Since it is about 5, the internal heat is hardly transmitted as compared with the conventional product, and the surface temperature can be made the same as that of the conventional product even if the thickness is smaller than that of the conventional product. For this reason, the total thickness of the heat insulating layer 10 and the vacuum heat insulating layer 8 can be made thinner than the case where only the heat insulating layer 10 is used. Therefore, the total volume can be reduced, the installation floor area can be reduced, and the surface area can be reduced. Therefore, even if the surface temperature is the same, the amount of heat radiation can be reduced and the energy loss can be reduced.

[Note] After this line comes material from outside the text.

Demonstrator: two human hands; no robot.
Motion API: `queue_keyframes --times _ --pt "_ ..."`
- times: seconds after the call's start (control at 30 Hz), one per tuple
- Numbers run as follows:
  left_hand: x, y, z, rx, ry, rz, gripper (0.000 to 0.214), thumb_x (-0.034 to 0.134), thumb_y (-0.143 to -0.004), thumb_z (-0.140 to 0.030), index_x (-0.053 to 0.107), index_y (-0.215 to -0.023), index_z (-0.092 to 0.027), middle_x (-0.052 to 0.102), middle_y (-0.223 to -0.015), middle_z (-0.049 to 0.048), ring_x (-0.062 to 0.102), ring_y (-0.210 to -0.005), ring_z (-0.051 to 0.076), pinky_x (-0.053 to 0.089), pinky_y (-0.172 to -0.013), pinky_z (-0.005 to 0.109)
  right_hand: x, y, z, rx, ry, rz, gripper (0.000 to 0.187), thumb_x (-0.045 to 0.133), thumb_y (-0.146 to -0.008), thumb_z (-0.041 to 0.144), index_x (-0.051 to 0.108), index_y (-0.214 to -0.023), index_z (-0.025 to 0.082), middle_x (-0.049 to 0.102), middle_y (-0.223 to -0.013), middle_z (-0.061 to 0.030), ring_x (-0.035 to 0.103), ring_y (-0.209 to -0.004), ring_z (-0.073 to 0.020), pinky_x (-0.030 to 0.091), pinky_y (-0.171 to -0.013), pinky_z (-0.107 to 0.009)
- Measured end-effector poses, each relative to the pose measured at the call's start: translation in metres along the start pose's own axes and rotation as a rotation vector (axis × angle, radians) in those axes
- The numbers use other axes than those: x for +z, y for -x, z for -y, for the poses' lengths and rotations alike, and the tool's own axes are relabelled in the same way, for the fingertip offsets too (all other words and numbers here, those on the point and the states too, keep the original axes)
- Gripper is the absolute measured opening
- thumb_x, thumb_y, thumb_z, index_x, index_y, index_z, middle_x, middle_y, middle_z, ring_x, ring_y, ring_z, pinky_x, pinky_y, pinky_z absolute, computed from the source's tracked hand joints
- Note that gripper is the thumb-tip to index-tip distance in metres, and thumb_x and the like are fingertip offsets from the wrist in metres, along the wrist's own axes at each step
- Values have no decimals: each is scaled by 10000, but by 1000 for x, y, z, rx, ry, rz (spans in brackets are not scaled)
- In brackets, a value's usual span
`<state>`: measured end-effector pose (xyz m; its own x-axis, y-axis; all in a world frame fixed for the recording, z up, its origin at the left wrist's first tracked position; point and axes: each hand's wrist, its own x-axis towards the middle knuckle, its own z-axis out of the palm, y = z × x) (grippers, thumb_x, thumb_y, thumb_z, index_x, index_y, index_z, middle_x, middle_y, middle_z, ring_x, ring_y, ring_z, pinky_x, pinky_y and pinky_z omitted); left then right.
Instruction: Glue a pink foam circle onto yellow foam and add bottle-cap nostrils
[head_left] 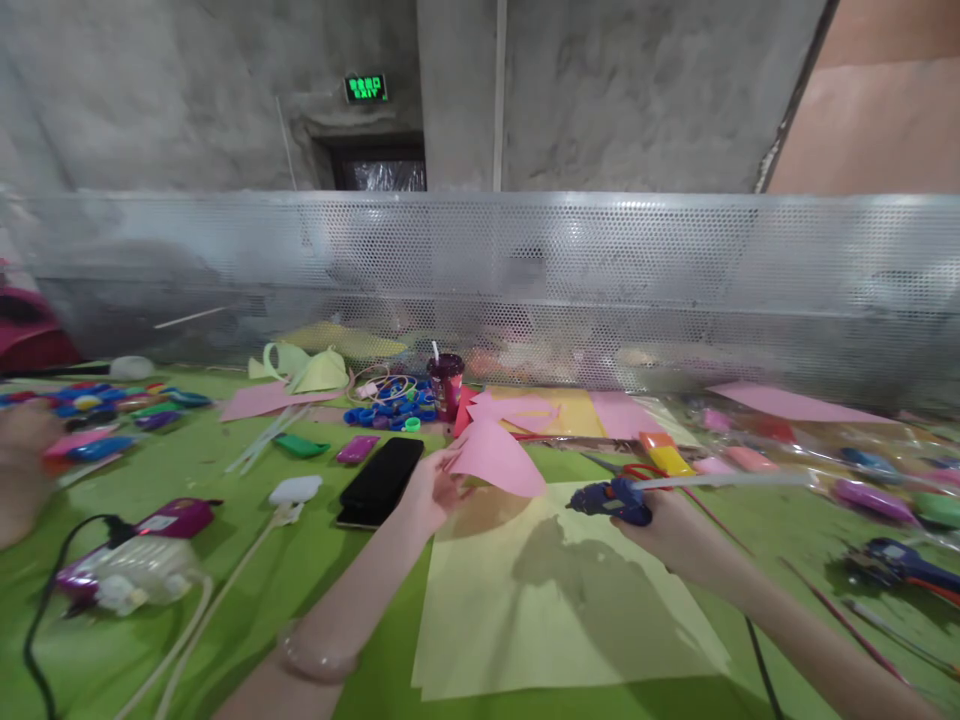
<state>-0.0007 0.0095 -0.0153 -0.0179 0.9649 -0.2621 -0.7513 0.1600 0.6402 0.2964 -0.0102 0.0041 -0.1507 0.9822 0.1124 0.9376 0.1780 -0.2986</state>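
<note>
My left hand (429,497) pinches a pink paper cone (496,458) by its near edge and holds it just above a pale yellow sheet (555,600). My right hand (670,530) is wrapped round a blue glue gun (611,498), whose nozzle points left toward the cone. A long white glue stick (724,481) juts out of the gun to the right. Both forearms reach over the green table cover (210,470).
A black phone (381,480) and a white plug with cords (294,490) lie left of my left hand. Red scissors (637,470), a dark red cup (448,385), blue rings, pink sheets and another glue gun (900,565) lie around. A perforated metal screen (600,280) closes the back. Another person's hand (22,470) is at far left.
</note>
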Motion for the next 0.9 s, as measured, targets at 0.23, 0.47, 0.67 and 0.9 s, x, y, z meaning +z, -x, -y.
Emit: queue_keyframes --times 0.23,0.47,0.67,0.9 --pt "-1 -1 0 -1 1 12 402 486 -741 -68 619 -1111 -150 690 -738 53 644 -581 154 515 -514 266 -1 0 0 12 59 -11 225 481 -753 307 659 -819 187 656 -691 -48 598 -607 -179 378 -504 -230" --pt "-1 -1 1 7 -6 9 403 499 -738 -73 610 -1120 -135 683 -690 59 640 -554 158 518 -506 269 -6 3 5 58 105 23 204 468 -741 221 660 -789 172 671 -696 -60 590 -582 -162 354 -501 -216" --pt "-1 0 1 6 -16 18 406 483 -750 -78 603 -1134 -133 686 -707 66 640 -554 158 527 -522 278 -11 8 14 118 132 54 237 464 -722 206 674 -819 153 668 -699 -78 591 -582 -173 351 -488 -219" --pt "-3 -1 1 5 2 24 396 482 -754 -65 611 -1120 -141 669 -681 42 632 -552 150 529 -546 290 -23 24 16 137 151 61 261 446 -710 177 675 -837 169 677 -732 -83 593 -595 -183 348 -490 -227"
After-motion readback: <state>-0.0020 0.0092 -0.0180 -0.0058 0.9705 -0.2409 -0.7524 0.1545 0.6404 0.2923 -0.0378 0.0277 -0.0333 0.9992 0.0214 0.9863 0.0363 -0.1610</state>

In FIG. 1, it is installed on substantially the side of the power generation reaction chamber 5, but the same effect can be obtained by installing it on the upper or lower part. Further, even if the vacuum heat insulating layer 8 is provided on a part of the heat insulating layer 10 around the auxiliary device of the fuel cell main body, the surface temperature is maintained at the same level as when only the heat insulating layer 10 is used.
The total thickness of 0 and the vacuum heat insulating layer 8 can be reduced and the volume can be reduced, and the same effect as described above can be obtained.

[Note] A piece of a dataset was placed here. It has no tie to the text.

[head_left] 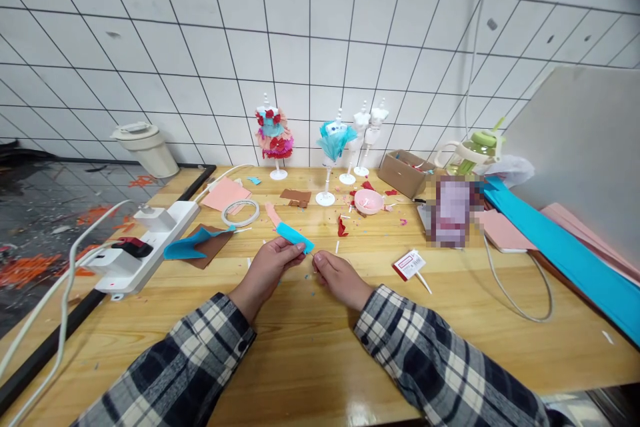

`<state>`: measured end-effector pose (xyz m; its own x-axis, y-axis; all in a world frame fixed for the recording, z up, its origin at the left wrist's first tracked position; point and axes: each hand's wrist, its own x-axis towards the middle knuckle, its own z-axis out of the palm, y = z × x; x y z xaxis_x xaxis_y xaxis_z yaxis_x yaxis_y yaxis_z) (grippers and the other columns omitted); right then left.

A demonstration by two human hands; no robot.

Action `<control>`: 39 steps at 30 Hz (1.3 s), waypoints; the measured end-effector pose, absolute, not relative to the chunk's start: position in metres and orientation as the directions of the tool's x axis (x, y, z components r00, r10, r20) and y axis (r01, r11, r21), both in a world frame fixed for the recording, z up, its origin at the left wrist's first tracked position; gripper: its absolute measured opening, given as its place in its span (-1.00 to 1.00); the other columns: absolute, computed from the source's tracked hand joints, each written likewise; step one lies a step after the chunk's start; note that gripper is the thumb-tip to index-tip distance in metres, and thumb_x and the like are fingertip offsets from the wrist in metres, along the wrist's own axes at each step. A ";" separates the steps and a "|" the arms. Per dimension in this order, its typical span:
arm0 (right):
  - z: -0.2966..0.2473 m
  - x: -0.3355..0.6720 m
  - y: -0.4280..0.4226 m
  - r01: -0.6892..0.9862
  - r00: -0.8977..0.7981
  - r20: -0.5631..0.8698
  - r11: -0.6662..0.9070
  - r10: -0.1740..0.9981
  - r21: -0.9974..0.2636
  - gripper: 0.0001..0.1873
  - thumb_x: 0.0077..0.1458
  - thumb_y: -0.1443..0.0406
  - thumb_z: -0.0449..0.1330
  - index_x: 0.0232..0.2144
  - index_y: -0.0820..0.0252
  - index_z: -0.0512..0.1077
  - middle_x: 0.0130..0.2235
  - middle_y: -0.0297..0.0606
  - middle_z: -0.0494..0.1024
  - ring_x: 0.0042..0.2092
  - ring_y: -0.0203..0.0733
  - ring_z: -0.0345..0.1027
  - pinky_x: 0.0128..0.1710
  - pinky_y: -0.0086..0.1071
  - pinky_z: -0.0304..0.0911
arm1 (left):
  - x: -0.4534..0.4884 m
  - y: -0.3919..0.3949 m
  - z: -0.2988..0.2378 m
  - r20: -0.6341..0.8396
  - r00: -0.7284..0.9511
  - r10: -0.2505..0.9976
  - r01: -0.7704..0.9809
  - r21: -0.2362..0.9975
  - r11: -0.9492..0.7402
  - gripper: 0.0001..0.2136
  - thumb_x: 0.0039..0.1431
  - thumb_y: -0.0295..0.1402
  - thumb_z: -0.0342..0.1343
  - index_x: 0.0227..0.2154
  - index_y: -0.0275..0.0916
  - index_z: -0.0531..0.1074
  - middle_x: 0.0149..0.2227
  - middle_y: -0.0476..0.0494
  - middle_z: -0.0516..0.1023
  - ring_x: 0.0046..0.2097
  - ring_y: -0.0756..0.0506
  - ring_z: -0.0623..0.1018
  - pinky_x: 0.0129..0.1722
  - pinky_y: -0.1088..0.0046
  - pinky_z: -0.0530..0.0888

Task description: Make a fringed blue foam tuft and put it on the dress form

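My left hand (270,267) pinches a folded strip of bright blue crepe paper (293,236) between thumb and fingers, above the table. Close to the strip's right end, my right hand (343,275) is closed with thumb against forefinger; what it grips, if anything, is too small to make out. A narrow pink paper strip (273,215) shows just behind the blue one. Farther back stands a small white dress form (326,180) wearing blue paper. To its left, another dress form (279,173) carries red, pink and blue paper ruffles.
A tape roll (223,213), blue paper (193,247) and a power strip (160,240) lie on the left. Beyond my hands are a pink bowl (369,211), a cardboard box (400,175) and two bare dress forms. A lollipop-like stick with a label (411,264) and long blue paper (560,253) lie right.
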<state>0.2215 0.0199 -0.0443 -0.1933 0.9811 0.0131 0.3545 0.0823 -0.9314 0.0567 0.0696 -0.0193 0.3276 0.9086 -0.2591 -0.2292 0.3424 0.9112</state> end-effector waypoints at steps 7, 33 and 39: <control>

[Brief description of the drawings]

FIG. 1 is a diagram schematically showing one embodiment of a fuel cell according to the present invention.

FIG. 2 is a diagram schematically showing one embodiment of a conventional fuel cell.

[Explanation of symbols]

 1: Cell 2: Air introduction pipe 3: Fuel gas supply port 4: Fuel gas chamber 5: Power generation reaction chamber 6: Exhaust air chamber 7: Partition wall 8: Vacuum heat insulating layer 9: Module container 10: Heat insulating material layer 16: Fuel cell Body

 ──────────────────────────────────────────────────続 き Continued on the front page F term (reference) 5H026 AA04 AA05 AA06 CV02 CV03 CX10 5H027 AA04 AA05 AA06 BA01 BA17

Claims (9)

[Claims] 1. A fuel cell power generation system comprising: a fuel cell main body including equipment for supplying and exhausting fuel and the like to and from a fuel cell; and an auxiliary device for the fuel cell main body. A fuel cell power generation system having a heat insulating layer around the periphery and a vacuum heat insulating layer in at least a part of the heat insulating layer. 2. A fuel according to claim 1, wherein a vacuum heat insulating layer is provided on a heat insulating layer around a portion where the operating temperature is the highest and / or around the fuel cell body having the largest volume or an auxiliary device therefor. Battery power generation system. 3. The fuel cell power generation system according to claim 1, wherein at least a part of the vacuum heat insulating layer is cylindrical. 4. The fuel cell power generation system according to claim 1, wherein at least a part of the vacuum heat insulating layer is of a panel type. 5. The fuel cell power generation system according to claim 1, wherein at least a part of the vacuum heat insulating layer is of a jacket type. 6. The fuel cell power generation system according to claim 1, wherein the fuel cell body is a solid oxide fuel cell. 7. The fuel cell power generation system according to claim 1, wherein the auxiliary device of the fuel cell main body is a fuel gas processing device. 8. The fuel cell power generation system according to claim 1, wherein an auxiliary device of the fuel cell main body is a fuel gas mixer. 9. The fuel cell power generation system according to claim 1, wherein an auxiliary device of the fuel cell main body is a heat exchanger.